Mention Tokyo’s Tsukiji fish market and images of its rowdy, energetic pre-dawn and at times frenzied auctions are immediately conjured up. Founded in 1935, the world’s largest wholesale fish market remains a magical anomaly at the heart of one of the world’s most expensive cities.
Not for much longer. The center won a reprieve when plans for an early November shift to a new site outside of central Tokyo were pushed back to winter next year due to concerns over soil contamination. Part of the market was slated to be cleared for a highway for the Olympics in 2020.
The move has been mired in controversy. City officials say the shift has been planned for decades and merchants argue that the market is outdated and too small; critics worry over the loss of atmosphere at the new site, besides the issue of contamination.
For now, there’s still a chance to join visitors who begin lining up as early as 3am to watch the auctions at 5.
Photographer Shun Kato, whose previous work was on The Fishermen of Okushiri Island, spent a year capturing the people at the market in his latest series of black and white photography, which was first exhibited by the Foreign Correspondents’ Club of Japan.
“The people who work there are renowned for their high spirit and energy. That has an enormous impact on me,” said the 25-year-old Kato.
Photography became his fascination while studying at the Nagoya University of Arts and Sciences. He now works for Jiji Press, a wire service based in Tokyo.
Like others, he is concerned over whether the atmosphere would carry over to the new site at Toyosu. Hence his decision to document “every drama of the place” within the short time left at the current venue.

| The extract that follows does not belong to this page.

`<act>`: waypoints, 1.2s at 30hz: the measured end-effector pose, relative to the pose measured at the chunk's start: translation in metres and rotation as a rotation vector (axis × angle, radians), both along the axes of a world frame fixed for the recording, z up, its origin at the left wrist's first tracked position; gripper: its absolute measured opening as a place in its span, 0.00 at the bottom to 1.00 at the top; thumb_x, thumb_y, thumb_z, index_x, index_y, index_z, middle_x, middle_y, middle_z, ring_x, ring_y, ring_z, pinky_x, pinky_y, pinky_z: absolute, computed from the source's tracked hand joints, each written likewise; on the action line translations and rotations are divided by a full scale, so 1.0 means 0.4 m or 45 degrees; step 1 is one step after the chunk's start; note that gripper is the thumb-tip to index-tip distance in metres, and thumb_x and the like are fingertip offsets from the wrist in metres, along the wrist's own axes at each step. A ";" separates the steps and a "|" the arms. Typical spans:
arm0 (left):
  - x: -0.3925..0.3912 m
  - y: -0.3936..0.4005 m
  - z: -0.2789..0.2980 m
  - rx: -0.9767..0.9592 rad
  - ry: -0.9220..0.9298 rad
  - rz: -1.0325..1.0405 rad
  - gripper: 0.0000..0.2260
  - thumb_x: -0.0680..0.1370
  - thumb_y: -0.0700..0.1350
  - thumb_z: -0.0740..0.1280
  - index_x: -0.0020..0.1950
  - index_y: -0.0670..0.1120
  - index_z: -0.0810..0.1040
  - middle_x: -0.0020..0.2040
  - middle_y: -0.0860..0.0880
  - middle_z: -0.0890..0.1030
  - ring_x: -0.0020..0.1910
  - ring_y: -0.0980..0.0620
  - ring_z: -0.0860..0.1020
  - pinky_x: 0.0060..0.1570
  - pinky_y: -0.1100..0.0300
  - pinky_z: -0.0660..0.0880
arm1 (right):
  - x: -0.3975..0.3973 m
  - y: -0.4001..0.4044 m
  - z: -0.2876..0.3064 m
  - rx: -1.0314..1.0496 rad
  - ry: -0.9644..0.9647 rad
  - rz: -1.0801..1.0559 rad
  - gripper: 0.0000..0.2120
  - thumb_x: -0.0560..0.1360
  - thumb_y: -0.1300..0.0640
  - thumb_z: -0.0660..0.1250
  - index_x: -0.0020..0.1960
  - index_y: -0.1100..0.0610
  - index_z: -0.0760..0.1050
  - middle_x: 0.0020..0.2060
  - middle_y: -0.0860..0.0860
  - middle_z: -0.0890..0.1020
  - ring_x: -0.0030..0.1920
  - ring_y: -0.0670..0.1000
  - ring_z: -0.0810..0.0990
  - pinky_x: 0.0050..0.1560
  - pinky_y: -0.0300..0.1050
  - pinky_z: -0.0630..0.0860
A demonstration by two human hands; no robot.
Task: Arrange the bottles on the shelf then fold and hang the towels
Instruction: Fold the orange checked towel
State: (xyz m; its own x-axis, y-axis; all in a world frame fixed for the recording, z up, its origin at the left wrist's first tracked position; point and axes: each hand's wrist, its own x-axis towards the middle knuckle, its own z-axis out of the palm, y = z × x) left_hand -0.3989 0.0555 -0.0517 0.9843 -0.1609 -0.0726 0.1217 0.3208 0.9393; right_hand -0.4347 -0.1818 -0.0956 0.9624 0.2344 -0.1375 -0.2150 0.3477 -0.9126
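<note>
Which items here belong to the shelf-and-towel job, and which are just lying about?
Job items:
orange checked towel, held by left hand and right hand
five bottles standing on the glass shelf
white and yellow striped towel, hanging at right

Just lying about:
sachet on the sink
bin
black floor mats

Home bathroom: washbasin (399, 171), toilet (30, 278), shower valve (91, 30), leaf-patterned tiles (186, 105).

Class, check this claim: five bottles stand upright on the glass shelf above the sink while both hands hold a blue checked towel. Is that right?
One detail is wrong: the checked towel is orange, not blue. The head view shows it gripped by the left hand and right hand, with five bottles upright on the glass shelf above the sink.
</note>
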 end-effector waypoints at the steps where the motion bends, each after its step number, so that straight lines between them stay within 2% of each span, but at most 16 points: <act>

Kato’s previous work on the fishermen of Okushiri Island led him to this project on the Tsukiji fish market. The island was the hardest hit by the Hokkaido earthquake in 1993, where large parts of the island were left devastated.
That did not damp the enthusiasm for life among the inhabitants on Okushiri Island.

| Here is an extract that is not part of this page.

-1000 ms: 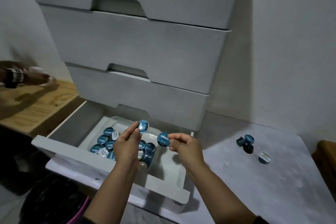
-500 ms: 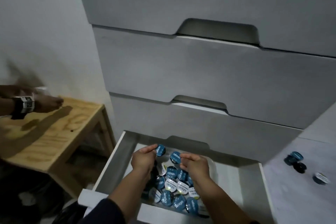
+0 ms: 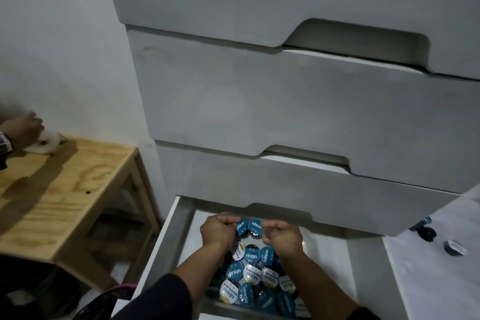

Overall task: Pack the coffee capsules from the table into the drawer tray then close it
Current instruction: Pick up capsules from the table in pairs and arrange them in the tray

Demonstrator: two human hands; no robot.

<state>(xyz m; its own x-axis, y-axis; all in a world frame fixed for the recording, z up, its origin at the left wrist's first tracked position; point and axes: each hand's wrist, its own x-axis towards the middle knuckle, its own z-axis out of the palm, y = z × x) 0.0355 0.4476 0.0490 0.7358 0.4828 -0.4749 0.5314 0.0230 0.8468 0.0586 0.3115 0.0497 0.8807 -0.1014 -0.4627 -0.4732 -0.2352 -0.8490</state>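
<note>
The bottom drawer [image 3: 170, 236] of a white chest stands pulled out. Inside it a clear tray [image 3: 309, 241] holds several blue and white-lidded coffee capsules [image 3: 253, 278]. My left hand [image 3: 218, 232] pinches one blue capsule [image 3: 241, 226] over the far end of the tray. My right hand [image 3: 284, 238] pinches another blue capsule [image 3: 254, 227] right beside it, the two almost touching. A few dark capsules [image 3: 453, 247] lie on the white table [image 3: 436, 283] at the right edge.
Three shut drawers [image 3: 285, 117] rise above the open one. A light wooden side table [image 3: 59, 195] stands to the left, where another person's hand [image 3: 23, 128] holds a white object. A dark bag [image 3: 104, 306] sits at the bottom left.
Both hands have lowered with their capsules toward the far end of the tray and come closer together. My view has moved in closer and leftward.
</note>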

“The people there live every moment with all of one’s energy,” he said. Much like at Tsukiji.
Kato’s favourite character is a man pictured below from the fish wholesale business, who also happens to be a lover of Japanese festivals.
He is also the same person in one of the most iconic photographs in the series. Time stood still, as the man lay sleeping on a friend’s lap.
“They were out drinking, then they came back to Tsukiji fish market. When I shot the picture he had already fallen asleep,” Kato said
But for Kato, the characters who show such unbridled passion for life also bring a tinge of melancholy.
“Sometimes he would sing. When he sings, I feel though that even the sun is incapable of withstanding the passage of time, sinking at the end of each day, and likewise, things with character are helpless to resist the passage of years,” Kato said.